2022 & Covid
Pandemic V Inflation...
In early 2020, the onset of the C19 pandemic sent a sudden shockwave through markets, sending stocks plummeting by more than 35% in only 34 days. While deflation was a concern during the pandemic, as sellers lowered prices to attract scarce buyers, the Fed’s push against post-pandemic inflation ushered in the current market downturn. Though stocks lost more at their lowest during the pandemic as compared to the loss of over 27% at the most recent low last October, the current downturn has lasted much longer.
Lower or Longer
While it took just 34 days for markets to reach their low during the pandemic, there were 282 grueling days of declines to reach last October’s lows. With an additional 111 days since the October low, there have now been 393 days since markets peaked more than a year ago in January of last year. In terms of duration, the Fed’s efforts to quell demand to thwart inflation have dented markets longer than C19. It took less time for stocks to recover during the pandemic slump than it took to reach a possible low point of the current dip, with just 260 days passing before stocks returned to and remained above their pre-pandemic peak.

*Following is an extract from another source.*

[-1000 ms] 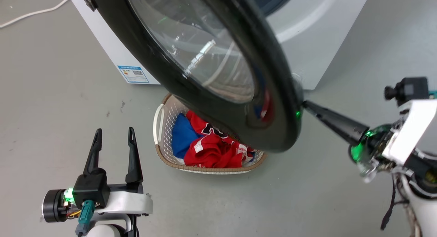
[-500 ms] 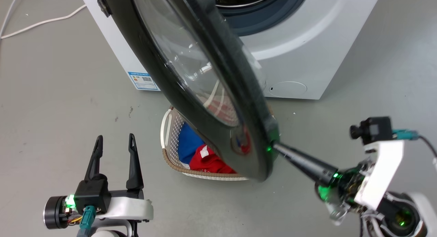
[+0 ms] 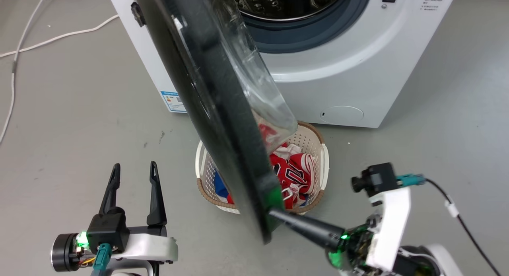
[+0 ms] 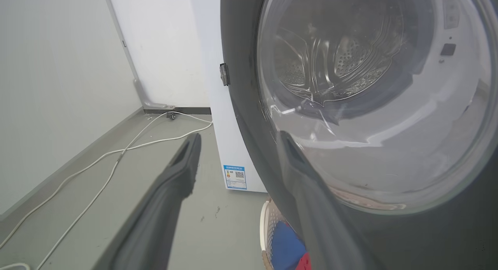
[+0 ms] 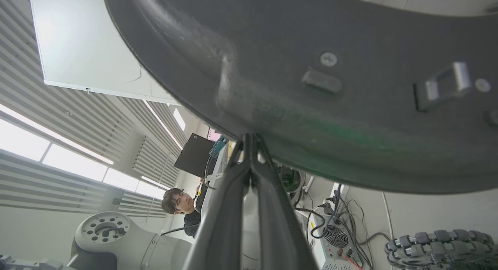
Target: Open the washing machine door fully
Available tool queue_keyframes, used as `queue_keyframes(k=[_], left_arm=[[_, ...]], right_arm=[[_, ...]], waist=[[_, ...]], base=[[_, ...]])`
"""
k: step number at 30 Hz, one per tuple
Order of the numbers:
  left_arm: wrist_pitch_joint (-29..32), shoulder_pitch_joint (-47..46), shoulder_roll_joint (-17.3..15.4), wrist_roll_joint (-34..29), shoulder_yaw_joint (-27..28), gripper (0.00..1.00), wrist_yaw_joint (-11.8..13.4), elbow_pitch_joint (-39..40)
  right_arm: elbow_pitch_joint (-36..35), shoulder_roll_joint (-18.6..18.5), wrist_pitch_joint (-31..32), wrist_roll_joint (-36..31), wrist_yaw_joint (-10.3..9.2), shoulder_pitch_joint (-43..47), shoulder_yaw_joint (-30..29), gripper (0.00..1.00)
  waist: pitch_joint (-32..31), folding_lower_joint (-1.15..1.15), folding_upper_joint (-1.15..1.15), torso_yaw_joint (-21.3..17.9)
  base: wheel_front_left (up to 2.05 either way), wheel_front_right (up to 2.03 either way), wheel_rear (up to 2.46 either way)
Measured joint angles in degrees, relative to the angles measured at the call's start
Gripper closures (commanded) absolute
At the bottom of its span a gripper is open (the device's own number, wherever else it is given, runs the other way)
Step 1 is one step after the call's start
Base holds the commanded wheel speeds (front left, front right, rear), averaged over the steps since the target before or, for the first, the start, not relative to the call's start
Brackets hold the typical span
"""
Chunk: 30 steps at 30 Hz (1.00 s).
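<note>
My right gripper [image 3: 273, 212], fingers closed, only touches the washing machine door [image 3: 206, 109] rim, seemingly gripping nothing; it could slip off. My left gripper [image 3: 133, 168] gapes empty.

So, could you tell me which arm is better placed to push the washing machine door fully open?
Right. The right tool is shut, fingertips against the free edge of the washing machine door, so it can likely push on. The left tool is open and apart from the door.
</note>
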<state>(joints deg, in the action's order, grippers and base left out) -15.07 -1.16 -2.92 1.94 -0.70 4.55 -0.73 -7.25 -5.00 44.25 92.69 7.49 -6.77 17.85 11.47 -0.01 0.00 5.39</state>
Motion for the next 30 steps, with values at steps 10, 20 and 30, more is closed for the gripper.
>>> queue_keyframes(k=[10, 20, 30], left_arm=[[0.0, 1.0, 0.0, -0.1, 0.0, 0.0, 0.0, -0.2], [0.0, 2.1, 0.0, 0.0, 0.5, 0.0, -0.1, -0.9], [0.0, 4.5, 0.0, 0.0, 1.0, 0.0, 0.1, -0.4]], right_arm=[[4.8, 1.4, 0.4, -0.4, 0.01, -0.1, 5.5, 1.0], [10.9, 1.9, -3.5, 1.1, 0.0, -1.2, 8.8, 1.0], [7.3, 1.7, -8.5, 1.8, 0.0, 3.9, 1.4, 1.0]], waist=[[-1.4, 0.0, 0.0, 1.5], [-3.2, 0.0, 0.0, 2.1], [-6.1, 0.0, 0.0, 0.3]], base=[[0.0, 0.0, 0.0], [0.0, 0.0, 0.0], [0.0, 0.0, 0.0]])
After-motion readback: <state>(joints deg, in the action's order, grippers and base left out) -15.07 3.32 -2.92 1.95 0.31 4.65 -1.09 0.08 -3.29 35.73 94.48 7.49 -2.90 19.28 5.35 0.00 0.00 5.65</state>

Though recent losses have been deep and long-lasting, the overall market has so far remained above its pre-pandemic mark, and longer-term returns may be different. Market downturns are a regular occurrence, with the overall market having lost more than 10% of its value five times in the last eight years. As predicting the onset and end of stock slumps with consistency is unlikely, having a long-term time horizon can be a good strategy for the average retirement investor. For example, despite the current slump, investments made in the overall stock market five years ago would have yielded a nearly 60% gain. Investments made ten years ago would have grown by more than 150%.
Cooling Price Pressures
Though inflation spiked above 3% by June of 2021, markets seemed less than concerned, rising more than 13% from then until the end of the year. It wasn’t until the Fed recognized inflation was not going to be temporary that markets started to creep down, as a guessing game began of how much rate hiking the Fed would do. Even though there is still far to go to reach the Fed’s target rate of 2%, recent economic data has shown the highest inflation in decades is starting to recede. It seems that a light at the end of the hiking tunnel is now at least somewhat visible.
Possible Soft Landing…
The labor market has remained remarkably resilient despite the highest interest rate hikes from the Fed since the 1980s. If the workforce can remain intact while the effects of the Fed’s hiking campaign continue to work their way through markets, it may be possible for inflation to fall without denting demand so much the economy loses jobs. While 2022 faced the highest inflation and steepest Fed rate hikes in four decades in addition to the outbreak of war in Europe; in the wake of a global pandemic that shredded supply chains, hopefully, the chances of anything more surprising happening for markets in 2023 are slim.
February 1, 2023
Note: Market return data does not include any dividends.
Markets Demystified is published the first and third Wednesdays of each month, and explores how stock market investing can relate to personal finance.